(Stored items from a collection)
********************
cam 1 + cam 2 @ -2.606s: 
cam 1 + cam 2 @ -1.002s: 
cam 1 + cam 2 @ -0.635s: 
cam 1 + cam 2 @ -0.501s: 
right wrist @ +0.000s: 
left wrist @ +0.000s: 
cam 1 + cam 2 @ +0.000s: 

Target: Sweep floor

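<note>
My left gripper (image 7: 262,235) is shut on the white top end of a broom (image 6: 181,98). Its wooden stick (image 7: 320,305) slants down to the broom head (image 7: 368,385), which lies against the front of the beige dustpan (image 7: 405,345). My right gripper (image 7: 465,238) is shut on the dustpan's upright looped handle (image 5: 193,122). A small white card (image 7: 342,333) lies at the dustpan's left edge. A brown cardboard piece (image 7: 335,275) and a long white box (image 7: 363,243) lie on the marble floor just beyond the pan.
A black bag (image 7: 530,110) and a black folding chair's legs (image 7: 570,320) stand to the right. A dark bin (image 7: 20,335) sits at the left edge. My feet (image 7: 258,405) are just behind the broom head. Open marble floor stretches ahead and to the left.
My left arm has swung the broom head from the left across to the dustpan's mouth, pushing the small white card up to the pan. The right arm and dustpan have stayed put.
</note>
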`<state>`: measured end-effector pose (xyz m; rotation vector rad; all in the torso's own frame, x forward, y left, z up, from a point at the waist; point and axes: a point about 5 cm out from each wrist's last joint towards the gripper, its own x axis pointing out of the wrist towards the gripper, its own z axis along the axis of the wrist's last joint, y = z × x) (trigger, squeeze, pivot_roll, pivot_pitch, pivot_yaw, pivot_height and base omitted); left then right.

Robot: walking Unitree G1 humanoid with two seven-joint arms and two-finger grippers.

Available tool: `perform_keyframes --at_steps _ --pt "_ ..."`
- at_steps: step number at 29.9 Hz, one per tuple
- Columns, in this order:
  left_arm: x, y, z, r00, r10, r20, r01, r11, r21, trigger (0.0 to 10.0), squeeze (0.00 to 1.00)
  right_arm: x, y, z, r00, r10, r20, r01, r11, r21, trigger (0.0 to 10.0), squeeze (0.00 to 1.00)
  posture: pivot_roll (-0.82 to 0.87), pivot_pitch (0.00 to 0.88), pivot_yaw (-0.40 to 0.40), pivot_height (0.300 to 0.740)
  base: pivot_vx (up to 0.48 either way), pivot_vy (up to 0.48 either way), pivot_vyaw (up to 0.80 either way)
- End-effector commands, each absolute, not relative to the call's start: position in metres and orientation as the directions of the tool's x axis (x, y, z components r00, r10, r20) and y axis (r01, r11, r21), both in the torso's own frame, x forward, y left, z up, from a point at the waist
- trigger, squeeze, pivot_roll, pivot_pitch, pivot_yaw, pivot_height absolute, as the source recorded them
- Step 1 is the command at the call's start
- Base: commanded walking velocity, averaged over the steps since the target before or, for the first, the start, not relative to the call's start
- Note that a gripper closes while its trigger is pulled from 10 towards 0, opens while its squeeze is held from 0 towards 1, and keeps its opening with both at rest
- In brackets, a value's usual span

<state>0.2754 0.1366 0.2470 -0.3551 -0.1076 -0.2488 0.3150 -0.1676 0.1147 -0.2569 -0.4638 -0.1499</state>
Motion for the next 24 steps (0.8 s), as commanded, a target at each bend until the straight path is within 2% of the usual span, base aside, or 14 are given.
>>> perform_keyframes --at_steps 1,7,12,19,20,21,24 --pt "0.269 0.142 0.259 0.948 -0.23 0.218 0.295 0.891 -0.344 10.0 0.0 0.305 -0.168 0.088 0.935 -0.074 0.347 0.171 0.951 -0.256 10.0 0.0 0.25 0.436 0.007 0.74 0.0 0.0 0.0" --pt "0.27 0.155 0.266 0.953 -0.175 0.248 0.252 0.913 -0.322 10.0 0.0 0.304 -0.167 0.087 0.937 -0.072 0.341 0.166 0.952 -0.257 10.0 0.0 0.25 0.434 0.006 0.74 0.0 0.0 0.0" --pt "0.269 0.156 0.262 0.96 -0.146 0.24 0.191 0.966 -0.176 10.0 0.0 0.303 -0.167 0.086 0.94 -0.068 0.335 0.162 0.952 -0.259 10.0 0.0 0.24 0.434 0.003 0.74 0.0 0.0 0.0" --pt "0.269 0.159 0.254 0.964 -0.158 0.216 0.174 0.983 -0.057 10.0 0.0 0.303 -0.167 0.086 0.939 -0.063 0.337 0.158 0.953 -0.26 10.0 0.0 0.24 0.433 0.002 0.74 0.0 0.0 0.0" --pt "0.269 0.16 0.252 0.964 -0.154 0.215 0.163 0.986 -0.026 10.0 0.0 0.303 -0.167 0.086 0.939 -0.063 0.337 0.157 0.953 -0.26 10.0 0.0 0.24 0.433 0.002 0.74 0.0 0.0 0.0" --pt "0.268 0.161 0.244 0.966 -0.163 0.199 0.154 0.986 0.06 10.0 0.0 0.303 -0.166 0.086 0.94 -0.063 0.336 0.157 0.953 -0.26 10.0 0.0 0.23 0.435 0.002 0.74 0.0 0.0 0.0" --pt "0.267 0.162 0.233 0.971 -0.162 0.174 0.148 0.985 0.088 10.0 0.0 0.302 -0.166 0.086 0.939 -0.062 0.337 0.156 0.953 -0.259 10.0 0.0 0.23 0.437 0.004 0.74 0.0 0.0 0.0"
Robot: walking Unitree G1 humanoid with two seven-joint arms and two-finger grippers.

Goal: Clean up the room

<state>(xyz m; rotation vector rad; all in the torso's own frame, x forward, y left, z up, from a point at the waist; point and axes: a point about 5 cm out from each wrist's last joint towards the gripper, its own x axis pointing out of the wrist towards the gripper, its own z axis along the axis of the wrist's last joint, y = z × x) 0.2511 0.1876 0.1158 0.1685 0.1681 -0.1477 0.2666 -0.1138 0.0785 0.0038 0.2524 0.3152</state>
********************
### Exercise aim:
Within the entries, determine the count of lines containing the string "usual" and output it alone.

### Answer for the task:
2